:: Exercise directions ::
In the entries that follow, the first line to write out is the one containing "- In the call", and the last is the one containing "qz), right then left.". Reproduce that stretch exactly, with nothing before or after it.

:: Records for this exercise ::

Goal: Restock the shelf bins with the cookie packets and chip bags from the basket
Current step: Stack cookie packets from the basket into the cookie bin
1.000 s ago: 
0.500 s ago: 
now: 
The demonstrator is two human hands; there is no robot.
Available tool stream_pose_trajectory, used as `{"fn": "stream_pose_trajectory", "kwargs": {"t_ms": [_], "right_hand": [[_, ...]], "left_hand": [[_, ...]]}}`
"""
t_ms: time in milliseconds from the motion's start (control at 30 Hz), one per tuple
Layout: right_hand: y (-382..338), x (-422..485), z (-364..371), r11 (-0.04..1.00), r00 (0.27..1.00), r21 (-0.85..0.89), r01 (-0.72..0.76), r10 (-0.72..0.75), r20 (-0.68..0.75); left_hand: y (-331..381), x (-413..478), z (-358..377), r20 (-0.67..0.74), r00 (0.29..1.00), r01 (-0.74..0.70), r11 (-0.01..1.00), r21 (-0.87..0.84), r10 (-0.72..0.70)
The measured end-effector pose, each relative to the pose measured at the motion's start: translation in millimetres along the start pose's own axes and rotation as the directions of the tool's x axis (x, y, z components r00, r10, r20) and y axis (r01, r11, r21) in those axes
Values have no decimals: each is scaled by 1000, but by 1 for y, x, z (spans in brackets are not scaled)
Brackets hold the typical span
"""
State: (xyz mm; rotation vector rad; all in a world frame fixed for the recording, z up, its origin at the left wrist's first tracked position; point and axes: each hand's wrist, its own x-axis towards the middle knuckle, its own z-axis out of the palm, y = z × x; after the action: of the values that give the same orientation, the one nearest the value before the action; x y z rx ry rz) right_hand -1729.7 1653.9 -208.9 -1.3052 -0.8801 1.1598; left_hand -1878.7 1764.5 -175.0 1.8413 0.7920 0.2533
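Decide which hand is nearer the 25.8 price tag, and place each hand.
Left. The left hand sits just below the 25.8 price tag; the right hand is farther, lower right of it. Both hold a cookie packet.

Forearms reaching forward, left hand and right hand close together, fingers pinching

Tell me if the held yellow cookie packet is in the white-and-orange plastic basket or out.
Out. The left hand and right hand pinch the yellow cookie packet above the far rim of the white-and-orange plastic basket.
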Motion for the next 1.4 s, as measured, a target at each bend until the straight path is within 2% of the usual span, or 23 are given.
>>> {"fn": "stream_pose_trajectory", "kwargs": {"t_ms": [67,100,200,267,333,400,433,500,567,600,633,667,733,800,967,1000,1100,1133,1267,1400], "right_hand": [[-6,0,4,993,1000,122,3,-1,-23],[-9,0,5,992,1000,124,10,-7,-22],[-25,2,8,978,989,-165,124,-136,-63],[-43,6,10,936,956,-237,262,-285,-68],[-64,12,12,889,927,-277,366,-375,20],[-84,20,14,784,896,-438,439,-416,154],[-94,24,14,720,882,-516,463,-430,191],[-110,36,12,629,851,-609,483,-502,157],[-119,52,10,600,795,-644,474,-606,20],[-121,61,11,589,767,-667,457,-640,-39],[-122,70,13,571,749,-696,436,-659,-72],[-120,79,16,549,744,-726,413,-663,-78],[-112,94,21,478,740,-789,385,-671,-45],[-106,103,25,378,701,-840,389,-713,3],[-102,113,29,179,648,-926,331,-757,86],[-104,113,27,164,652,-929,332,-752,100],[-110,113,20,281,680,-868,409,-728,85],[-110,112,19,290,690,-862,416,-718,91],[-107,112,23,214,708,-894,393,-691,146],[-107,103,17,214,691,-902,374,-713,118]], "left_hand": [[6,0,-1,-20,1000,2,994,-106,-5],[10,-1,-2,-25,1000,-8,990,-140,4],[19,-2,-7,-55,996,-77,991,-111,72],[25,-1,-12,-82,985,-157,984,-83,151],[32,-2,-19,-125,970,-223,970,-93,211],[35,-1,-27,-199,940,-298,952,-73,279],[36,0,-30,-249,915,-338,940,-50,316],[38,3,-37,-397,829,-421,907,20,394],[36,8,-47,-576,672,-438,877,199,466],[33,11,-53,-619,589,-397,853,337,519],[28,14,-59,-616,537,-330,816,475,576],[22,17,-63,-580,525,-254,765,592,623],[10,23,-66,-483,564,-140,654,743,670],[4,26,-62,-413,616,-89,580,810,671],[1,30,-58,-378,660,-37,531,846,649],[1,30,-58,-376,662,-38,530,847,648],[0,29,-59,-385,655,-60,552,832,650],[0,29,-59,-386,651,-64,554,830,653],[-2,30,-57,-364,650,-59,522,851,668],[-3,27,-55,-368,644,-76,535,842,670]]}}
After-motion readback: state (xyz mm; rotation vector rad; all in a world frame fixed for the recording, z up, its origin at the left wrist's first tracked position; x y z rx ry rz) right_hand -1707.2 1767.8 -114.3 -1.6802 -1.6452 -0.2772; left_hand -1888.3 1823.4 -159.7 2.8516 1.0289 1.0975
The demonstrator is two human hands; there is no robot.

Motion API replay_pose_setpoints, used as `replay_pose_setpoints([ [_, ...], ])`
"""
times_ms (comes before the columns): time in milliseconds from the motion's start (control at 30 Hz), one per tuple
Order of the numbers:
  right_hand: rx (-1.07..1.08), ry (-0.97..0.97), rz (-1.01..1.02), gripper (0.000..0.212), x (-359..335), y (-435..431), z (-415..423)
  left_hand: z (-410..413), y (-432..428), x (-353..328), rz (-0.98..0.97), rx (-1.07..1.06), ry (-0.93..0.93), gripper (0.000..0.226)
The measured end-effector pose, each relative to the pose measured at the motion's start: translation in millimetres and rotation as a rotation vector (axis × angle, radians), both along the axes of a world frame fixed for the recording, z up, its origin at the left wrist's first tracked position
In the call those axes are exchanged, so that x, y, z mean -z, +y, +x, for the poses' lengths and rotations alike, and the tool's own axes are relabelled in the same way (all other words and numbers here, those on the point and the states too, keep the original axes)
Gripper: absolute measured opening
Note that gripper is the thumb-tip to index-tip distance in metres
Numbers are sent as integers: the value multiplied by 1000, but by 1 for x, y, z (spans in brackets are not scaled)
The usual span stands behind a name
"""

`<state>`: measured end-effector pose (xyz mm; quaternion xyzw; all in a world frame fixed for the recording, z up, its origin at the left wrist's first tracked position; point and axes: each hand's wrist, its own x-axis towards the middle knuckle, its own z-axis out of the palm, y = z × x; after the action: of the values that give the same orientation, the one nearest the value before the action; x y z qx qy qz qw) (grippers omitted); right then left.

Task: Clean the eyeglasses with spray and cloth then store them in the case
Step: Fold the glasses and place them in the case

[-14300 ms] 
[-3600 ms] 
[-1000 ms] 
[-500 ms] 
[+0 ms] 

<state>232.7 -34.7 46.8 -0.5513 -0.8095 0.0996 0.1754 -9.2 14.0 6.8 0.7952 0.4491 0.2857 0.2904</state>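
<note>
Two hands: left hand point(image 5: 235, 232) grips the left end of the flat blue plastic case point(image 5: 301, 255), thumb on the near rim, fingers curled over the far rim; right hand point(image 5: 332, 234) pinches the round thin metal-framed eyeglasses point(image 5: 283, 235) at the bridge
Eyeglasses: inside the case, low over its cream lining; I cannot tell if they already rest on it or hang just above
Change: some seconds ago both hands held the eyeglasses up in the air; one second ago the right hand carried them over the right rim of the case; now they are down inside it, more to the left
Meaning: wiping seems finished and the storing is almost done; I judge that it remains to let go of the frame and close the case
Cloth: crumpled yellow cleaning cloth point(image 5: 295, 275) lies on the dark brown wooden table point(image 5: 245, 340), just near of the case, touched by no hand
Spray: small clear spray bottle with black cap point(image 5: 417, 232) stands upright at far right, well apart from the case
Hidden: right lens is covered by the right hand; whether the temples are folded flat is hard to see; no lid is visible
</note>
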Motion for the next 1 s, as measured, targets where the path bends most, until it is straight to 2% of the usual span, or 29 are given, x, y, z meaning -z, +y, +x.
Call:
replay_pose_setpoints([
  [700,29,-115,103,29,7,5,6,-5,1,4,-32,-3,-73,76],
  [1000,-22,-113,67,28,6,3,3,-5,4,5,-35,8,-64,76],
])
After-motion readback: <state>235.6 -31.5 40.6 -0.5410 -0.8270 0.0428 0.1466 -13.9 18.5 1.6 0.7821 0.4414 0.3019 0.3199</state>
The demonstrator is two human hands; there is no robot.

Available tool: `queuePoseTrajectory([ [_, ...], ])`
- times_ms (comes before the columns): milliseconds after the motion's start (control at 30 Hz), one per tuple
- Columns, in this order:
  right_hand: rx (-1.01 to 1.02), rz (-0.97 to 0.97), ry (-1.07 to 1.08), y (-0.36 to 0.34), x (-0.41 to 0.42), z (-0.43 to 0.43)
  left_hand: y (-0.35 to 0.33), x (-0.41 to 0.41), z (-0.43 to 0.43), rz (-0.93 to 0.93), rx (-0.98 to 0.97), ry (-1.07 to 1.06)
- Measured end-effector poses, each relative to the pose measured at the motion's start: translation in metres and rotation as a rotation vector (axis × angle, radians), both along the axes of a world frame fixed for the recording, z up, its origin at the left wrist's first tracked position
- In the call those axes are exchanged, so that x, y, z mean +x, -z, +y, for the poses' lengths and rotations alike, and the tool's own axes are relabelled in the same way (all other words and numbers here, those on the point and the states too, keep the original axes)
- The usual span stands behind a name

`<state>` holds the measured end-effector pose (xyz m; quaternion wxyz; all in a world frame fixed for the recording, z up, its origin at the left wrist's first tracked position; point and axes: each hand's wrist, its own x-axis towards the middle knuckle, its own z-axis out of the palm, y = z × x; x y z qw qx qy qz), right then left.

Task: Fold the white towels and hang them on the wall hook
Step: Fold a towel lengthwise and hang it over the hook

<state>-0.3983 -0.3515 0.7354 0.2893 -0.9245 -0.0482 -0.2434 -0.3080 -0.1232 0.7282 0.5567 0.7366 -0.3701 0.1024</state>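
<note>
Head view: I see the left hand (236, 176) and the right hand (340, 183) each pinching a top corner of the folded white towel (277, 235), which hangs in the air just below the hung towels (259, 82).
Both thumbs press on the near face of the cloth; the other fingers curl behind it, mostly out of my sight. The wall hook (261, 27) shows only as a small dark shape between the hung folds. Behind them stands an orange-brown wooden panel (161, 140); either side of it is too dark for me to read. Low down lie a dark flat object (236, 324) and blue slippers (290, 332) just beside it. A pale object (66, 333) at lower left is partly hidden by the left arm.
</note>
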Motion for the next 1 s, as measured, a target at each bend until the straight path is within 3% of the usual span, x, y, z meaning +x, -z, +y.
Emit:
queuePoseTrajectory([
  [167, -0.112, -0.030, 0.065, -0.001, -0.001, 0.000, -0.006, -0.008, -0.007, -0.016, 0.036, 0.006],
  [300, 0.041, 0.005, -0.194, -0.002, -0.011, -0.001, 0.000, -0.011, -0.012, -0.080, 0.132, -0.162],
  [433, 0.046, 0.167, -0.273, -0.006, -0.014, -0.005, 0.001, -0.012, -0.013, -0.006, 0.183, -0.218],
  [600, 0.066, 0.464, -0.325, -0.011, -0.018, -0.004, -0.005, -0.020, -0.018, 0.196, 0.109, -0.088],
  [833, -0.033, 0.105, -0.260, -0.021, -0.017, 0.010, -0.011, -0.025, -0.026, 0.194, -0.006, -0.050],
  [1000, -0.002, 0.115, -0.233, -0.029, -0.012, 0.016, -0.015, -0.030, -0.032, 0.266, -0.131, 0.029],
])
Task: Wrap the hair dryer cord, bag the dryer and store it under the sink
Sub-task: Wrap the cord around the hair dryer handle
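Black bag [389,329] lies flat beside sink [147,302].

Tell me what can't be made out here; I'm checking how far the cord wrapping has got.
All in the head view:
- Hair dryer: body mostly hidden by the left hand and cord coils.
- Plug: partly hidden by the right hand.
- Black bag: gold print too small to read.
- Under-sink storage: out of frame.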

:: Result of the exercise ::
- In the call those axes are exchanged, so that x, y, z mean +x, -z, +y, for the poses' lengths and rotations alike, and the tool's own axes are relabelled in the same way (all other words and numbers here, those on the point and the states too, keep the original axes)
- The usual span stands behind a name

`<state>` holds the measured end-effector pose (xyz m; quaternion wxyz; all in a world frame fixed for the recording, z up, its origin at the left wrist's first tracked position; point and axes: each hand's wrist, its own x-axis towards the middle knuckle, its own z-axis out of the palm, y = z × x; x y z qw qx qy qz), right then left.

This output has been written out in full.